There is only one way to restore and repair the brokenness and emptiness that man's fall into sin has caused in man's heart and in man's life. That way is Jesus Christ (John 14:6). A restored relationship with God is only possible through His Son (Acts 4:12; John 1:12; 14:6). We can have eternal life when we no longer desire to continue in sin (repentance) and believe in Christ's atoning work on the cross (Hebrews 10:10).
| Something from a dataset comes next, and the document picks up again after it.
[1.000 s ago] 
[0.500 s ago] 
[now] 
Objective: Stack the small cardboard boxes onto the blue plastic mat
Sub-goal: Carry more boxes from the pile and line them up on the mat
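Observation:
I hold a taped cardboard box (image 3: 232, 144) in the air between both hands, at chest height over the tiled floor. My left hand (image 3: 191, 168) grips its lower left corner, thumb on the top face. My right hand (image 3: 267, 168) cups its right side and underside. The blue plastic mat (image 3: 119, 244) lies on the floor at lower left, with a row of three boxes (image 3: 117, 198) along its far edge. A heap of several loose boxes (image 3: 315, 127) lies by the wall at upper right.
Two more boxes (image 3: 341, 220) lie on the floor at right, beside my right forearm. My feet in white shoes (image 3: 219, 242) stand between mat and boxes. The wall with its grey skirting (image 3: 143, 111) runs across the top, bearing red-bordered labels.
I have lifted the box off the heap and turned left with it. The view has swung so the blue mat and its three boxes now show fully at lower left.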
Jesus never promises that our lives on earth will be easy (John 16:33), but He promises that He will be with us throughout our earthly life, giving us meaning as we begin to understand Him through His Word, as we talk to Him in prayer, and as we walk with Him in obedience to His commands. Many churches and religions promise people meaning, saying "if you just do this and that, or follow this or that set of rules or discipines, you will find meaning." But that is not the message of Christ. Becoming religious or pious can be just another way to find meaning in this life by finding it in ourselves and in what we can do to please God. But this too is futile. God is perfect and infinite, and can only be pleased by the sacrifice of a perfect, infinite Being. That is why Christ came, to save us from our desperate situation.
Are you disillusioned? Weary? Disappointed? This world and its pursuits can never satisfy for they are meaningless, and people were made to live meaningful lives. The knowledge of God provides wonderful respite and relief. And Jesus Christ has opened the door to that relief by His blood. Will you walk through?